“The Rape of Europa,” which airs on PBS on Nov. 24 at 9 p.m. New York time, has a number of heroes and heroines. My favorite is Maria Altmann.
It took a lifetime, but finally in 2006 the Austrian government — with much lack of grace — returned a few nice paintings by Gustav Klimt and Egon Schiele that the Nazis had pilfered from her uncle’s Viennese mansion during World War II.
Altogether, Nazi elites stole an estimated million-plus artworks in the strangest melding of extermination and aesthetics the world has ever seen.
“The Rape of Europa” documents how the lurid appetite for art coexisted with an equally powerful urge to torment and destroy.

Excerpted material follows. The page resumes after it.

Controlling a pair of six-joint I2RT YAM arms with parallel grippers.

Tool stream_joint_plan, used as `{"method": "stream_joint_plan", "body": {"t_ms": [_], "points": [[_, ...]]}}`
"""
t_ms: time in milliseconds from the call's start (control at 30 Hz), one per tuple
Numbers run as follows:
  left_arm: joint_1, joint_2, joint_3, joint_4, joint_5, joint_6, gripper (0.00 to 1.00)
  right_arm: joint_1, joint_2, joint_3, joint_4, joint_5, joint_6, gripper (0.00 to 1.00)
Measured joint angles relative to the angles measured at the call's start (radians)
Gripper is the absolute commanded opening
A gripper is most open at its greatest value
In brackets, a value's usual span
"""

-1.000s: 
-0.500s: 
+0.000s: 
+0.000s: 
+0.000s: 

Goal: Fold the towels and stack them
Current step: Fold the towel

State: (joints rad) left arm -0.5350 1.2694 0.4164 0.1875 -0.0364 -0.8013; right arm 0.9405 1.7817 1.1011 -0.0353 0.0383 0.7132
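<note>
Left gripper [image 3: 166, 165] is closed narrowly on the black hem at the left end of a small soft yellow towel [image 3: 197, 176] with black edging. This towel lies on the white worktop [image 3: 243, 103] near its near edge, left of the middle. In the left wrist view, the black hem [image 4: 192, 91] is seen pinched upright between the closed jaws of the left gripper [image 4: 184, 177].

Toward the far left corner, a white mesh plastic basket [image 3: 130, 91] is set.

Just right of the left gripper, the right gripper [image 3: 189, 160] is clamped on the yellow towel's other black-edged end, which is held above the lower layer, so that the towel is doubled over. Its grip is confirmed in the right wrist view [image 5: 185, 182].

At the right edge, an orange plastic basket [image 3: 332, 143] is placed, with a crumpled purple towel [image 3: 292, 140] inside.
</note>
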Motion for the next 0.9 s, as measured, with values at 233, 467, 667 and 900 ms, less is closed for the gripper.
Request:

Klimt’s glittering 1907 portrait of Altmann’s aunt, Adele Bloch-Bauer, spent the postwar years thrilling crowds at the Austrian State Gallery in the Belvedere. The Austrians sure didn’t want to see her go.
Altmann, born in 1916 and even in her ninth decade a glorious vision in lavender cashmere and pearls, speaks eloquently of their perfidy and her triumph.
Supposedly, her aunt willed her pictures to the Austrian state, a very ambiguous reading of the text and one that ignores the fact that when she wrote her will in 1923, she hardly expected her beloved country to turn into a happy outpost for murderers and thieves. (Bloomberg)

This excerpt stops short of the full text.